Some other candidates for server and HPC expertise there (just outside of Portland proper):
FPS, which had purchased the assets of Celerity Computing in San Diego (well, La Jolla on Towne Centre Drive) , which was where much of the Sun large-systems development would occur.
Celerity had built RISC superminis out of NCR32K chips, running BSD 4.2, then got bought by FPS, then by Cray, then Sun. The Towne Centre Drive property is now Takeda Pharmaceuticals, IIRC.
Still to this day the largest single line item I’ve ever signed off on; I have an old varsity jacket in the back of my closet that was their sales swag for the E10K. Still not convinced that it was that much more cost-effective than a bunch of E6500s for our (embarrassingly parallel) workload, but it was an impressive bit of kit!

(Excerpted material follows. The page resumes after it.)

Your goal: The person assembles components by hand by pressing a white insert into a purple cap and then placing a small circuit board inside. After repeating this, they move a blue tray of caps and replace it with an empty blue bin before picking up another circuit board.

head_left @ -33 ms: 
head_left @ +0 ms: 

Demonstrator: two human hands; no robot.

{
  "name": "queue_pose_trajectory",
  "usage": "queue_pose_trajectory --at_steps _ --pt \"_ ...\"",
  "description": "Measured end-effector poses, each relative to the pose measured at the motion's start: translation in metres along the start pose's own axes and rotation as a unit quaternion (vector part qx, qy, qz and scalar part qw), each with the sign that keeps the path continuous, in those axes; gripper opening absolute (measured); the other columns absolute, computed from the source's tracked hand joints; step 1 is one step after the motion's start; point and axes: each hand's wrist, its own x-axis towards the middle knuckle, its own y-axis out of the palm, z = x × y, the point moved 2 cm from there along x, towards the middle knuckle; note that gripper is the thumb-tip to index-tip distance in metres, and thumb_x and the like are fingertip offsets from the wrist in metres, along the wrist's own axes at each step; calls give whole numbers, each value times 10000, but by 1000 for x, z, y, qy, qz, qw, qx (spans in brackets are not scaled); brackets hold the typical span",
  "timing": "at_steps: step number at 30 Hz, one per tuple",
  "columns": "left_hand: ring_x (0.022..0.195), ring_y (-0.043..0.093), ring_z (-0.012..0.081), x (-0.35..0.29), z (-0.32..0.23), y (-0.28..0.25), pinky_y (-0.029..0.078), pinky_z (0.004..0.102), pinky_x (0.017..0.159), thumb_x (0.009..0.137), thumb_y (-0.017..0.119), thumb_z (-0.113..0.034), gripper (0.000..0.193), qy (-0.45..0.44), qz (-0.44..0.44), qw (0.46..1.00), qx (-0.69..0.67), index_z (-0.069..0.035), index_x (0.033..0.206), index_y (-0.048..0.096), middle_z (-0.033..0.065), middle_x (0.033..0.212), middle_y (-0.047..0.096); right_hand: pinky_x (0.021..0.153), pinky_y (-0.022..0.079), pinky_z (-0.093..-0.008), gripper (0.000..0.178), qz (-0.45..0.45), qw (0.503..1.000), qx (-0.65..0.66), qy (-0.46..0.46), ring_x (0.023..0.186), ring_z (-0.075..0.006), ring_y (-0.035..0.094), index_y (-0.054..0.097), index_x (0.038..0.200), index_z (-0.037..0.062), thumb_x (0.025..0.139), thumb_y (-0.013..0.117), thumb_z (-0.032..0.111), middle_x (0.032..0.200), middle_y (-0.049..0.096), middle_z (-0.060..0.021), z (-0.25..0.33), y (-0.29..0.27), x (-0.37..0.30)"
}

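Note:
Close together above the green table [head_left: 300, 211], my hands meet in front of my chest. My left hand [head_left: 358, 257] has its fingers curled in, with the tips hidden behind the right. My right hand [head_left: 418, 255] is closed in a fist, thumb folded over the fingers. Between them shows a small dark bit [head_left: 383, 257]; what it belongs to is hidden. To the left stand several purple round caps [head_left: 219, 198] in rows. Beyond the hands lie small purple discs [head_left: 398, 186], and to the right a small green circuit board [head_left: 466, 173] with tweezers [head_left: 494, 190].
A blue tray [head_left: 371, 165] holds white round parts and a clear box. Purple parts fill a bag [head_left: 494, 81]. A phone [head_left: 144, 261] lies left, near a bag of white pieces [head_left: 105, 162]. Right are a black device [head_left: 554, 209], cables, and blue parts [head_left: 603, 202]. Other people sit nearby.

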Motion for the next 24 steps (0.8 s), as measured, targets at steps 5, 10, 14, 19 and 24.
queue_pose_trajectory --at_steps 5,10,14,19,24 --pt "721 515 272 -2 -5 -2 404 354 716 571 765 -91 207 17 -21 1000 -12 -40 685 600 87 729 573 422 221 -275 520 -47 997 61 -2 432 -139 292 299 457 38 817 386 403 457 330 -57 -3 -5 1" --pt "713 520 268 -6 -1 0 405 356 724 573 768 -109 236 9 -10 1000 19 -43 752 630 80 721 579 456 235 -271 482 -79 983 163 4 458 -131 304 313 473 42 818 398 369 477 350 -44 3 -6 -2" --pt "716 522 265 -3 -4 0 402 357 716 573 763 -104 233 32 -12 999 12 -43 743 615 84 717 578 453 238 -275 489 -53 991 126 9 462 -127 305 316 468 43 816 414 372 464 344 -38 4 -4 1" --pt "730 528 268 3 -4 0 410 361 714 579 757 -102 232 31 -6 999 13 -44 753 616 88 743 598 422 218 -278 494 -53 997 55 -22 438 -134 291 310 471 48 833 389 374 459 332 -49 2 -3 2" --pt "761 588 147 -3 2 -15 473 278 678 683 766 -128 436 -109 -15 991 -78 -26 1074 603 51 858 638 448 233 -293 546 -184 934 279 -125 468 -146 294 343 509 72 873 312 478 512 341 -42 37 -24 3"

This is one of my dream machines to own. The Sun E10k was like the Gibson, it was so mythically powerful. It was a Cray inside of your own server closet, and being able to be the admin of an E10k and have root on a machine with so much power was a real status symbol at the time.
Sun had the prettiest and fastest machines back in my young days. Their keyboards also were a work of art. I still remember the feel of their keyboards and they were bigger than what we have now. Silky smooth.
Hmmm... I wondered why the official E10K demo machine in the lobby of Sun's HQ back then had been enclosed in glass. It also might very well have just been a mockup, I suppose.